Your task: In the entries that follow, the lines from the line containing "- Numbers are" up to and including the line containing "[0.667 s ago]" must be copied exactly, with pictures omitted.

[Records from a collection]
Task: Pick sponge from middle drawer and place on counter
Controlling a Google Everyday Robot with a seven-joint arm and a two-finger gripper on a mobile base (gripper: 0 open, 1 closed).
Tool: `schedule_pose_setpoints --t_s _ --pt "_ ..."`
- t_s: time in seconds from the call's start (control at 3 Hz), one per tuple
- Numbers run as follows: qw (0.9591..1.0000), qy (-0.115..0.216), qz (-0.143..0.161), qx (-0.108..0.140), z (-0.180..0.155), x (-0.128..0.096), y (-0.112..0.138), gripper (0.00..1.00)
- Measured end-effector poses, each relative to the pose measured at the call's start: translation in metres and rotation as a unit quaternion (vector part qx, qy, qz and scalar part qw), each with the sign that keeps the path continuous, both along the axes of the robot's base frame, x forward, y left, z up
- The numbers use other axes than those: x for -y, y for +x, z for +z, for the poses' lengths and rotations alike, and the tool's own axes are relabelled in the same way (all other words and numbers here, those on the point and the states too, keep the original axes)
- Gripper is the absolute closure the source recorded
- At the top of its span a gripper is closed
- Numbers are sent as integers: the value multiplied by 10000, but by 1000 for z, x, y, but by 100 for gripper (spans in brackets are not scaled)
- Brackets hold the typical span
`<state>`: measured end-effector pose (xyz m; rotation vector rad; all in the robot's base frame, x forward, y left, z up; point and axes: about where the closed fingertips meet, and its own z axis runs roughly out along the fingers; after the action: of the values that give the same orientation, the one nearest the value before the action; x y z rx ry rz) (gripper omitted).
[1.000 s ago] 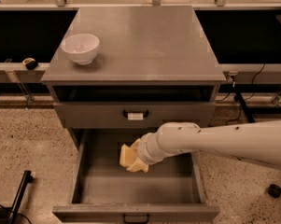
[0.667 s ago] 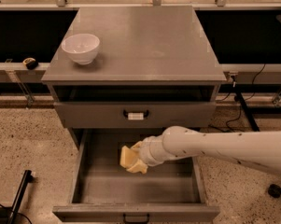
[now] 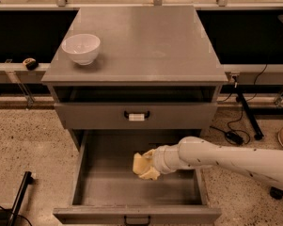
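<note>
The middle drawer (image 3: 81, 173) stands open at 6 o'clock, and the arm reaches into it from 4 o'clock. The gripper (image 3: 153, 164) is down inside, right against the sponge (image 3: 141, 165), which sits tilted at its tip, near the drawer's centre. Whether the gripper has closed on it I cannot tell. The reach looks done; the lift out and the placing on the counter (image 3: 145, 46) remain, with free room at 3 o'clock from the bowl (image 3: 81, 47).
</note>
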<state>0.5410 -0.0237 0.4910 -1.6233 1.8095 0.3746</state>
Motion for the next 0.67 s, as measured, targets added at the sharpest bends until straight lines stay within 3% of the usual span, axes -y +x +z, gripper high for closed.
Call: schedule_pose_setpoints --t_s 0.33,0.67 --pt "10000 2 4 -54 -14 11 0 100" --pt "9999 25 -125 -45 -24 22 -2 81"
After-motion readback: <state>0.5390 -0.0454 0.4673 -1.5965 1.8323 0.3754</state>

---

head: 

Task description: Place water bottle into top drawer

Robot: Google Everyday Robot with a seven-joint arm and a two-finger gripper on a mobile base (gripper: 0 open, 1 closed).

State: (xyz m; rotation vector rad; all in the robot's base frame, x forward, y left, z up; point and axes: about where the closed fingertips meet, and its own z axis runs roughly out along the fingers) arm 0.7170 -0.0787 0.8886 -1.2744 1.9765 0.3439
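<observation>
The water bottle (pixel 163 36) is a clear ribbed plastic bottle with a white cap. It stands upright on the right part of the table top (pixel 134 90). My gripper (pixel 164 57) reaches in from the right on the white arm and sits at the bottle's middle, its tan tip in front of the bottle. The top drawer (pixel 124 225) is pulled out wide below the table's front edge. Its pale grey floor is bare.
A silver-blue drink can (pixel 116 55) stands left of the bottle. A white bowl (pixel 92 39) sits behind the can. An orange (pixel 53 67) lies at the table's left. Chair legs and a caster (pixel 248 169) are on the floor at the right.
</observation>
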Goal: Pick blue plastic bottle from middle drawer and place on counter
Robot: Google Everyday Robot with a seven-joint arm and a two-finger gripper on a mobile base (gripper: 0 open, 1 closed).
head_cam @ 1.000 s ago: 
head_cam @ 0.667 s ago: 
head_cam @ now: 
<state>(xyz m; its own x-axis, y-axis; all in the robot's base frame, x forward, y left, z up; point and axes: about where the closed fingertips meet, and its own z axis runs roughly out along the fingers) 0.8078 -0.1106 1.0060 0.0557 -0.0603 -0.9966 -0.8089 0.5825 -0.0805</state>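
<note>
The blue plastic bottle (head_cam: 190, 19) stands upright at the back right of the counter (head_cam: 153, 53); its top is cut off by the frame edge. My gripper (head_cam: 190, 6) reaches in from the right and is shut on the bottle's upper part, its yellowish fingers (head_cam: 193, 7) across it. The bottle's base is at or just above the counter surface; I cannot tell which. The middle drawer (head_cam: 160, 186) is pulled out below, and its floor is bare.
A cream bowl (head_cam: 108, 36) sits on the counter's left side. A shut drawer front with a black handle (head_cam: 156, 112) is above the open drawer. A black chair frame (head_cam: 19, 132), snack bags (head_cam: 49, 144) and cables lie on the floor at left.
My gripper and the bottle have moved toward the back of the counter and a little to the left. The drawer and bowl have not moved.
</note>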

Expected answer:
- Numbers are sent as integers: the value multiplied by 10000, but by 1000 for z, x, y, but by 100 for gripper (spans in brackets are not scaled)
- Brackets hold the typical span
`<state>`: measured end-effector pose (xyz m; rotation vector rad; all in the robot's base frame, x forward, y left, z up; point and axes: about where the closed fingertips meet, and its own z axis runs roughly out along the fingers; after the action: of the values that give the same orientation, the one nearest the value before the action; x y z rx ry rz) (gripper omitted).
[1.000 s ago] 
[0.667 s ago] 

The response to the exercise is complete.